Child care advocates are particularly troubled by the Ontario government’s sudden change to the funding guidelines issued to the municipal child care authorities responsible for implementing the first phase of the CWELCC, which is supposed to bring down parent fees for licensed child care by 25 per cent retroactive to April 1, 2022 and by 50 per cent by the end of the year, and put in place a low minimum wage floor for Registered Early Childhood Educators.
Originally the funding guidelines required the municipal authorities to put in place accountability measures to ensure that the significant increase in public funding of operators would be used appropriately. Municipalities were made responsible for determining that the actual costs of child care operators are not inflated and that for-profit operators would not use public funds to finance excessive profits. These guidelines, which cover the disbursement of funds for 2022 only, will be replaced in the future with a new funding formula and funding procedures.
Then, weeks before the deadline by which child care providers had to sign-up to receive the new funding, and as a result of a concerted lobbying effort by for-profit operators, the Government of Ontario did an about-face in August 2022. It published an “Addendum” to the funding guidelines which deleted the previous limits on publicly-funded profit-making and weakened the oversight of municipal authorities.
Child care advocates and policy experts say the Addendum goes against a key provision of the Ontario-Canada funding agreement which commits Ontario to “…implement a cost control framework…ensuring that costs and earnings of child care licensees that opt-in to the to the Canada-Wide early learning and child care system are reasonable and that surplus earnings beyond reasonable earnings are directed towards improving child care services.” (Section 4.0 Financial Provisions)
The federal government has also formally expressed concern about the changed guidelines. Federal Minister for Families, Children and Social Development Karina Gould sent Premier Ford a letter, obtained by Toronto Star investigative journalists, to express particular concern “with the removal of all details on undue profits and eligible expenditures that were previously included in the funding guidelines.” Gould made the important point that “with no capacity to review and limit reasonable expenditures and profits, the updates made to the funding guidelines may run counter to the objective of ensuring the sound and reasonable use of public funds.”
Child care advocates are also alarmed by the Ontario government’s failure to live up to its promise to engage the advice of the child care community with respect to all child care matters, and especially with respect to the worsening child care workforce crisis.

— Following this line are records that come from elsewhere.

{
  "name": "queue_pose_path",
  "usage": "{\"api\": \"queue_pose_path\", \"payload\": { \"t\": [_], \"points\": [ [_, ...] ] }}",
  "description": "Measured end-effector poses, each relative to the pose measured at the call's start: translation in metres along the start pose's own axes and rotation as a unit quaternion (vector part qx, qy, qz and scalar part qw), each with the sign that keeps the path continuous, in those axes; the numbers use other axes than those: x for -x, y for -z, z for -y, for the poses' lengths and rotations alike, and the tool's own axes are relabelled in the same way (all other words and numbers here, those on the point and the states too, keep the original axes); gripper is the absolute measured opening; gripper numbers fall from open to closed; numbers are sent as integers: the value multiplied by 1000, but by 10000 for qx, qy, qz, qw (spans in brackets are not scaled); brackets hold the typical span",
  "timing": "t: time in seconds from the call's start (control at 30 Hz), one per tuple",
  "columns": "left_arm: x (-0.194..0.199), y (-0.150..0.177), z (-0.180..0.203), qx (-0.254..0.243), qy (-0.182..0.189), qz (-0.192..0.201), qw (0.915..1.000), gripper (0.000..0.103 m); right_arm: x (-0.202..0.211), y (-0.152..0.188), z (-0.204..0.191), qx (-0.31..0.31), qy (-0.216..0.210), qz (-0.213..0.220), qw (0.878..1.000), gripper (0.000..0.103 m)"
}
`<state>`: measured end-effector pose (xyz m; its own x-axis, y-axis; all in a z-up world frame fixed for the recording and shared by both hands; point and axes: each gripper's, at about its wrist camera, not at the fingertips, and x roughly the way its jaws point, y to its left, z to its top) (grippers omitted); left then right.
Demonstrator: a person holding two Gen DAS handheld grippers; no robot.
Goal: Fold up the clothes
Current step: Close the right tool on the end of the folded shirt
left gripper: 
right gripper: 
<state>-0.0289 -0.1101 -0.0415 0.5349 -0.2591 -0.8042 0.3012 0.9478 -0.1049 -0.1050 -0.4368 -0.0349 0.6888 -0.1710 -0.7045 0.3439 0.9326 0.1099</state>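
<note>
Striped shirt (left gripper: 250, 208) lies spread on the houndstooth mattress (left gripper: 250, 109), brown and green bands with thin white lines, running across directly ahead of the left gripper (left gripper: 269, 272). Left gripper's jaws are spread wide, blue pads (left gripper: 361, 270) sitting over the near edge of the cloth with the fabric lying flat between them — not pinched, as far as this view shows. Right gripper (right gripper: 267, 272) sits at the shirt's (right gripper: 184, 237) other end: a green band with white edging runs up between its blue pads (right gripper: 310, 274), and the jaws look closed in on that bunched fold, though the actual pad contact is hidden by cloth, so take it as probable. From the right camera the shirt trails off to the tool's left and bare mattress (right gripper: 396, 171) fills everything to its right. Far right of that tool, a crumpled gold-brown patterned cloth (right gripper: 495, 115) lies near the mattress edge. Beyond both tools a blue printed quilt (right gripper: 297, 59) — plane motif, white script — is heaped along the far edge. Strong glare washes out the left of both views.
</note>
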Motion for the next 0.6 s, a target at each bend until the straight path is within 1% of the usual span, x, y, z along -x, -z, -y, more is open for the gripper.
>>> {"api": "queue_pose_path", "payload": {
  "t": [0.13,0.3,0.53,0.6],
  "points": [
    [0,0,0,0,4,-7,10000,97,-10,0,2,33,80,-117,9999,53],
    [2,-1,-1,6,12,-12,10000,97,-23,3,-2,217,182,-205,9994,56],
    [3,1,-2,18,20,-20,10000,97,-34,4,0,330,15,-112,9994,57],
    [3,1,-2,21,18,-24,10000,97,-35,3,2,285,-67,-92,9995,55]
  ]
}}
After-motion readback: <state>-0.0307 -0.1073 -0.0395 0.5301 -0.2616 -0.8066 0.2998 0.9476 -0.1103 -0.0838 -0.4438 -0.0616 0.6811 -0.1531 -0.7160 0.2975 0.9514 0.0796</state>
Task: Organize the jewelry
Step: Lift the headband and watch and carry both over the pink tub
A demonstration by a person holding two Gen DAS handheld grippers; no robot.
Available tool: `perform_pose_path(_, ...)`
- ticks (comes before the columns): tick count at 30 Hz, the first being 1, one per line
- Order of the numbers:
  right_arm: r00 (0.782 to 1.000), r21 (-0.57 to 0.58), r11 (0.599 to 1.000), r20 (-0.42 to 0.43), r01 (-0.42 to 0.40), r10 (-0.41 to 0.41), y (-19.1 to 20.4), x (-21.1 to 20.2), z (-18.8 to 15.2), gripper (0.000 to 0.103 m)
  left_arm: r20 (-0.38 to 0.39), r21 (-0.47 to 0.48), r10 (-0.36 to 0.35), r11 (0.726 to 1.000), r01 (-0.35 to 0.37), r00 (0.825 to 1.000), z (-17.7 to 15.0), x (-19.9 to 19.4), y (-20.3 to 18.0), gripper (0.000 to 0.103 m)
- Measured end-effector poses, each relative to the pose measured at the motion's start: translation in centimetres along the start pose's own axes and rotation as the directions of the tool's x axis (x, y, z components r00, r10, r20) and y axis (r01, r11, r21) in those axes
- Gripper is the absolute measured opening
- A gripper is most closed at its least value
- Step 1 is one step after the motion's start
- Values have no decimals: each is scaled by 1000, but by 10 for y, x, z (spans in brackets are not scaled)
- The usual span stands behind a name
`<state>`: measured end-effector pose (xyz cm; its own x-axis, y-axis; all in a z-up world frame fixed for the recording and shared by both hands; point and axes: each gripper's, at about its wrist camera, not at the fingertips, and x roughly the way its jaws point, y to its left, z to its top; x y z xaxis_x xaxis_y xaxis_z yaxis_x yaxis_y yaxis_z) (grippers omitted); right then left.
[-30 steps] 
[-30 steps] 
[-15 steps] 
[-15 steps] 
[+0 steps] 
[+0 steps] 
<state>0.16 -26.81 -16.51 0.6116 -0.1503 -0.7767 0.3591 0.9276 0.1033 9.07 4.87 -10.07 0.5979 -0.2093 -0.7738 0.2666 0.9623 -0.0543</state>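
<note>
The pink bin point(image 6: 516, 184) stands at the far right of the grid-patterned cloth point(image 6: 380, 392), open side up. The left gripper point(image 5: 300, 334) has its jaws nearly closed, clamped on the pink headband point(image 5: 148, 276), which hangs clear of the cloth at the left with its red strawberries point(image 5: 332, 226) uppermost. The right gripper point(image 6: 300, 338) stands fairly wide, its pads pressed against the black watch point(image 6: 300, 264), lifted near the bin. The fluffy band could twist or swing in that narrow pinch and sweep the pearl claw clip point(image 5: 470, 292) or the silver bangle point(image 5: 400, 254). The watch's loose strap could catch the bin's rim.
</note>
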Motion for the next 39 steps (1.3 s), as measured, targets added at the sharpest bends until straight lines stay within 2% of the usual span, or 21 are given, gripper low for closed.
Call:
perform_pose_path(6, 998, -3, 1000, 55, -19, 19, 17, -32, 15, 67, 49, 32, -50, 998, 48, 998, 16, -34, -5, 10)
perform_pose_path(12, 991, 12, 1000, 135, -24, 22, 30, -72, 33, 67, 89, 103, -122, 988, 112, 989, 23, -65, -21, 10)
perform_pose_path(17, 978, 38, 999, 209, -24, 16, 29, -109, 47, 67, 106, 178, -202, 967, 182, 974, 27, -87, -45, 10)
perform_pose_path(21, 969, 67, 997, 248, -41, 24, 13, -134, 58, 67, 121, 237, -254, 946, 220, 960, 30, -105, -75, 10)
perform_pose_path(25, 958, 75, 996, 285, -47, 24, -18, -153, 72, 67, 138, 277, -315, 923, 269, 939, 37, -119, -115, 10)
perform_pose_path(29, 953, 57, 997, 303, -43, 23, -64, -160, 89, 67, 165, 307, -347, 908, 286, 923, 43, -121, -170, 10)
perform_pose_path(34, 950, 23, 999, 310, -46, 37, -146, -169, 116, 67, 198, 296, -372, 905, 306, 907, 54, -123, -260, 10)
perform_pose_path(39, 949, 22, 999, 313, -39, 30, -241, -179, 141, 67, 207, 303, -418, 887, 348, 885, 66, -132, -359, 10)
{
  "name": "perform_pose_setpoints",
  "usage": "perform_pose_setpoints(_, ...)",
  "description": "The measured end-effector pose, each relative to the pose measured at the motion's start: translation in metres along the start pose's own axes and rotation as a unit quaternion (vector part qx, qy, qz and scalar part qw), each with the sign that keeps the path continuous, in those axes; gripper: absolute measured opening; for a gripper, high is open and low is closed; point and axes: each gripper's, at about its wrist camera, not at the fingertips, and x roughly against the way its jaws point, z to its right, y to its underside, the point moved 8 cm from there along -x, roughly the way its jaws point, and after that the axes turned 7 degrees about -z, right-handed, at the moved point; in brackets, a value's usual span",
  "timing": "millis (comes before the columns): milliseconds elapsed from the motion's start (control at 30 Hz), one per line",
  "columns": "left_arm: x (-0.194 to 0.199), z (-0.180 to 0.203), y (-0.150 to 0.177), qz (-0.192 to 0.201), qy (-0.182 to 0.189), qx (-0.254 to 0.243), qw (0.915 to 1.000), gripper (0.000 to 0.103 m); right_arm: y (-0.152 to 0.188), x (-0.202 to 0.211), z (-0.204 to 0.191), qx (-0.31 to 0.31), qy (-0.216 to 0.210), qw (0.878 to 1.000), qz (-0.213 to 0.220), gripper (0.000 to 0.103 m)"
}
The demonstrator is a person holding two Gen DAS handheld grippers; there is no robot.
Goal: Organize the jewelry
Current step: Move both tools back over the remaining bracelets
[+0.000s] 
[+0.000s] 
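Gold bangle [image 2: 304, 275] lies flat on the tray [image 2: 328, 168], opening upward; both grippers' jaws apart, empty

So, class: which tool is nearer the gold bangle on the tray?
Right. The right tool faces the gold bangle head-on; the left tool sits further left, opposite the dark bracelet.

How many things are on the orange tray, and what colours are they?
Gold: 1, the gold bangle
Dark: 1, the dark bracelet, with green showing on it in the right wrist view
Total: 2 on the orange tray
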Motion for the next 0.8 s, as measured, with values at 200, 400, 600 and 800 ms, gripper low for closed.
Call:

“The only consultation that is happening is behind closed doors. As reported in a Toronto Star investigative report, private invitations to a select few to serve on a Minister’s Advisory Table have been made. Meetings began in August but there has been no public announcement about the choice of individuals invited or about meetings, mandate or output of this Table,” the four child care organizations say in their letter to the Premier.
The letter ends by calling on the Premier of Ontario to:
- Reaffirm and act on Ontario’s commitment to the spirit and requirements of the Canada-Wide Early Learning and Child Care plan;
- Respond to the federal government’s recent letter by stating that Ontario will implement the cost-control and financial accountability measures outlined in the Canada-Ontario agreement as relevant to all future Funding Guidelines;
- Engage in public, open consultation on: the funding formula; a child care workforce strategy; non-profit and public expansion; and inclusion. This consultation should be an integrated process that recognizes the intrinsic connections between these facets of a child care system;
- Release the 2021 Annual Report and commit to enhancing – not restricting – ongoing public access to public data.
The Ontario Coalition for Better Child Care (OCBCC) is asking other organizations and individuals to write to the Premier in support of these demands.
“It is essential that the Ontario government build an ELCC system in the province that meets the needs of children, families and educators across Ontario,” says Carolyn Ferns, OCBCC public policy coordinator.